Besides the aftermarket qualifying for the "deemed essential" status to remain open during the shutdown, Sparacino says that connecting with the e-commerce-empowered consumer will mean that merchants and factories must reposition their online presence. "Anywhere along that supply chain, you've got to have something to satisfy the demand growing and e-commerce side."
Still, some open-ended questions about the post-pandemic aftermarket linger. How seriously and how soon will manufacturers begin near-shoring their facilities closer to North America? Last year, stalled exports from China caused intense pipeline cramps as backlogs accumulated during the country's traditional New Year holiday shutdown. At that time, recalls Sparacino, the shortage of reliable transportation triggered shipping rates to rise. Alluding to cost control, he said, "I don't think anything can match having a local presence." And when it involves balancing supply with demand, he added that "having talented people focus on transportation costs whether its inbound ocean freight or trucking, it's about constantly managing those costs."

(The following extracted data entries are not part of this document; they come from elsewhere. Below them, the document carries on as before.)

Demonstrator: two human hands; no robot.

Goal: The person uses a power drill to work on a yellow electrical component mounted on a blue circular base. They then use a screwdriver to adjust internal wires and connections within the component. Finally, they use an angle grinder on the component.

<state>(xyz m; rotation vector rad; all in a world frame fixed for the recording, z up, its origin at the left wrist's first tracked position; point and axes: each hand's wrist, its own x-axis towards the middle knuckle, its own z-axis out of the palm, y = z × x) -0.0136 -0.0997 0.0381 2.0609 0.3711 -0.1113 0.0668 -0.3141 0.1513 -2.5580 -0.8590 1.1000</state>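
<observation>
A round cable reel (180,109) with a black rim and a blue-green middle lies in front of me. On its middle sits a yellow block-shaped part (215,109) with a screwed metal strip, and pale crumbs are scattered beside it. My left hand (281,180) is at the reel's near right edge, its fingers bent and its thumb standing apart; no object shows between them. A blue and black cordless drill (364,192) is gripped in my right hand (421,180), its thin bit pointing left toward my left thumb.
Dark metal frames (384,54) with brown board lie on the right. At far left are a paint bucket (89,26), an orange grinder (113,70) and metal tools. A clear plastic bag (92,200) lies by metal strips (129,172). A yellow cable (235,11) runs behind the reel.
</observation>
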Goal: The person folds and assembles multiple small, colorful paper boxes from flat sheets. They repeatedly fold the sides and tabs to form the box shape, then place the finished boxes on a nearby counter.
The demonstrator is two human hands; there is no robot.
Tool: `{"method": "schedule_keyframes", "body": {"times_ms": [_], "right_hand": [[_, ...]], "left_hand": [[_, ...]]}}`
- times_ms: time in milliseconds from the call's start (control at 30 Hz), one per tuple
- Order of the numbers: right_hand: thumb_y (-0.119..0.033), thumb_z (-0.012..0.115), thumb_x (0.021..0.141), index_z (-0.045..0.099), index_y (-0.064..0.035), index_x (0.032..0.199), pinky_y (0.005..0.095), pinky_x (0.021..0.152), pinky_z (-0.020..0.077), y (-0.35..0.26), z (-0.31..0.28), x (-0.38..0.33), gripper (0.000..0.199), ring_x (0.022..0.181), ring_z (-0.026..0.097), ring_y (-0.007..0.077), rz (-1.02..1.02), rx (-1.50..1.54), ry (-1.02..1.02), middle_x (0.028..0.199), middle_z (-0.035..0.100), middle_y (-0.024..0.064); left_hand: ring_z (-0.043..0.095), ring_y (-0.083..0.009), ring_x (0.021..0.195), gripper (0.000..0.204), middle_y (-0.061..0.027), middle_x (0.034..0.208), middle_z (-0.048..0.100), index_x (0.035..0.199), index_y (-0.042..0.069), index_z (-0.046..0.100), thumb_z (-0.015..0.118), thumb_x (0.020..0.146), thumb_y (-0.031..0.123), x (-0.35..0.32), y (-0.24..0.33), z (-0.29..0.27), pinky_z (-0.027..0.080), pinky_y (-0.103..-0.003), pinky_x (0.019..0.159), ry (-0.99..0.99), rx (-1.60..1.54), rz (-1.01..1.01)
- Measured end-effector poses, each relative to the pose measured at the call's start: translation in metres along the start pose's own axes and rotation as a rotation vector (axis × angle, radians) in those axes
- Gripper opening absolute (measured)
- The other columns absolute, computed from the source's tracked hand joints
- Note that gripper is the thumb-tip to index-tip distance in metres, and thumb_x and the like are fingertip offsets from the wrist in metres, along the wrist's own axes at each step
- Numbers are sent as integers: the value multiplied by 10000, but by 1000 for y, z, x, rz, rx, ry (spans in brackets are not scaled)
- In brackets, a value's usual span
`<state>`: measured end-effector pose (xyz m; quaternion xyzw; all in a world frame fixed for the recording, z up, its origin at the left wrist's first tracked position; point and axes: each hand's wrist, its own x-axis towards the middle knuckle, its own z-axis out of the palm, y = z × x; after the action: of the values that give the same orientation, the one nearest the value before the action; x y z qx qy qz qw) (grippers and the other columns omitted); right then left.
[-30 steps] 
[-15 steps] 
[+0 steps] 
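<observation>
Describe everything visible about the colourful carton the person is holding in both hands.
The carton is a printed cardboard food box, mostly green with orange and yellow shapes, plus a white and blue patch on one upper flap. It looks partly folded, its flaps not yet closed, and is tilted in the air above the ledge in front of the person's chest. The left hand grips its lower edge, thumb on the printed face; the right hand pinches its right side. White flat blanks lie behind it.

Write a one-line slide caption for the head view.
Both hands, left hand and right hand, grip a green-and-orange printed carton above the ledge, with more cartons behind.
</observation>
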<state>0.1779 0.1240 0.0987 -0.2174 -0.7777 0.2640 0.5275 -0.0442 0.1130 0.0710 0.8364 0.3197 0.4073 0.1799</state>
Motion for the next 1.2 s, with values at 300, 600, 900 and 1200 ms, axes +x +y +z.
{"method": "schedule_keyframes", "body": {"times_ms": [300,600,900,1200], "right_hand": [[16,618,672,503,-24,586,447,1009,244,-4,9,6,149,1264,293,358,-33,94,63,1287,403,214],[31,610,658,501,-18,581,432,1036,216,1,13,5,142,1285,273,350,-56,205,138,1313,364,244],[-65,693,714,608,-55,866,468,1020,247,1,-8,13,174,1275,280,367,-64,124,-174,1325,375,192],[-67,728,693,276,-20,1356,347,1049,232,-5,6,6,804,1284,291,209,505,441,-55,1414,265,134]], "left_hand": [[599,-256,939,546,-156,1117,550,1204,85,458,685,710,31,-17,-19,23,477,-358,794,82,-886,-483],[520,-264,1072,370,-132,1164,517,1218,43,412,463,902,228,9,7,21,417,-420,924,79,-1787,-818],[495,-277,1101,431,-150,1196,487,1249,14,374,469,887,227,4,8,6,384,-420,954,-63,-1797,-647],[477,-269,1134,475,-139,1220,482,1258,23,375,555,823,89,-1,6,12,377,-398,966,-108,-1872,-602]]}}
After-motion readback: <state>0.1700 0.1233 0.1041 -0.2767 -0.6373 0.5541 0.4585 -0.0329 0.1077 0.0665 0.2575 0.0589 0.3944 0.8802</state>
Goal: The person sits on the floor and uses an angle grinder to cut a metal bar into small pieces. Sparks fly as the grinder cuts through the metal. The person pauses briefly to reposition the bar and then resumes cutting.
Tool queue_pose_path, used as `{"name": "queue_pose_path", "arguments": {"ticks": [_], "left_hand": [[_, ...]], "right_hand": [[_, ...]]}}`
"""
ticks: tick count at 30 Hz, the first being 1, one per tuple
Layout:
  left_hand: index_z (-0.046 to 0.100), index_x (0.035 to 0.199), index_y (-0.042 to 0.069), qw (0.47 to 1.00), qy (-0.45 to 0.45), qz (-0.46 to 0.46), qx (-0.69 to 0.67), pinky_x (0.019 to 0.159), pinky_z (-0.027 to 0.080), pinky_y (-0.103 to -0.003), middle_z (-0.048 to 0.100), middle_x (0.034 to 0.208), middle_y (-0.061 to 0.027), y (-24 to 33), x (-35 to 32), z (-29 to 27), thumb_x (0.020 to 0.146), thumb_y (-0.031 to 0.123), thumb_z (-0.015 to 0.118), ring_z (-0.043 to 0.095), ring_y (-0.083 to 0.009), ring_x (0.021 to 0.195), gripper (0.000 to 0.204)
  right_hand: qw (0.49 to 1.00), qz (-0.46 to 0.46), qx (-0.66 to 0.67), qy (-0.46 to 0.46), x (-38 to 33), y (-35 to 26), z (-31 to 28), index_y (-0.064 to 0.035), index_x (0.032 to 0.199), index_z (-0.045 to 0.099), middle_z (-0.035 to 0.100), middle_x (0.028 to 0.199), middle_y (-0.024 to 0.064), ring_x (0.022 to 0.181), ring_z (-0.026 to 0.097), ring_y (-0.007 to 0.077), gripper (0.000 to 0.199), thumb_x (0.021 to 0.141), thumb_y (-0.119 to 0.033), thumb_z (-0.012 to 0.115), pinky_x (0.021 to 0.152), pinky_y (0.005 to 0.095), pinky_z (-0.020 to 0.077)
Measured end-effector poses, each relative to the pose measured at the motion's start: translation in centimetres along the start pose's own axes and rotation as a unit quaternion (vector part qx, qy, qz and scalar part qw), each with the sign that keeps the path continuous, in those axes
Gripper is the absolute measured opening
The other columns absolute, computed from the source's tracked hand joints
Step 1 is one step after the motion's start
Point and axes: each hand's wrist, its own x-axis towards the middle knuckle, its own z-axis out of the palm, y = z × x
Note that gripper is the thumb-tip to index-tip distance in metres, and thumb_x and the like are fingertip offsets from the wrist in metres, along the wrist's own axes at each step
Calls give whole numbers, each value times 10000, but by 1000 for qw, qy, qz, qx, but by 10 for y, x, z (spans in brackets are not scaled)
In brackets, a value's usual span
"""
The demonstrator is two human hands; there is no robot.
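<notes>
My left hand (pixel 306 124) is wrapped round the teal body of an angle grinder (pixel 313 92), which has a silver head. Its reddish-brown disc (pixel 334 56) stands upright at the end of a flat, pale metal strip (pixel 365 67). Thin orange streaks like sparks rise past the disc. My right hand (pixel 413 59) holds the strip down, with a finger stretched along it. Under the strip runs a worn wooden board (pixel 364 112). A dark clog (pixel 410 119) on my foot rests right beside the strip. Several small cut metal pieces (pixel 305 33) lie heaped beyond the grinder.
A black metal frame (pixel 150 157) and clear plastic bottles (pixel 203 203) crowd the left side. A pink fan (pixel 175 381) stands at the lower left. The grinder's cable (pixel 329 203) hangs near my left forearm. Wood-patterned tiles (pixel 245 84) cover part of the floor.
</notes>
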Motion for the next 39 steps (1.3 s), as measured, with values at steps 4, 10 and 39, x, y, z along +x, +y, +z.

Sparacino speculates that the 25 percent tariffs on steel and 10 percent on aluminum imports from China will not disappear anytime soon. Any form of tax abatement or further hikes enacted by the Biden administration is unlikely, he said. What remains unclear is how much of the dollar changes in pre-tariff prices were pushed onto the customer, acknowledged Sparacino. "Price is usually not the factor at the end of the day when fitting the part on the car. Consumers are less elastic to the price because there’s a need."
Despite these externalities that threw nearly everyone into the coping and adapting mode, Sparacino foresees more e-commerce-driven creativity as more specialists enter the marketplace. To that end, the industry leaders will be the ones who communicate value on what the company brands stand for in the shopper's eyes.
One lesson that resonates with Sparacino is how companies will creatively merchandise their products online. It boils down to identity differentiation. "E-commerce allows you to tell the story as to why your product is not a commodity and why you should put trust in the brand. It's a way to influence the sale and remove commoditization."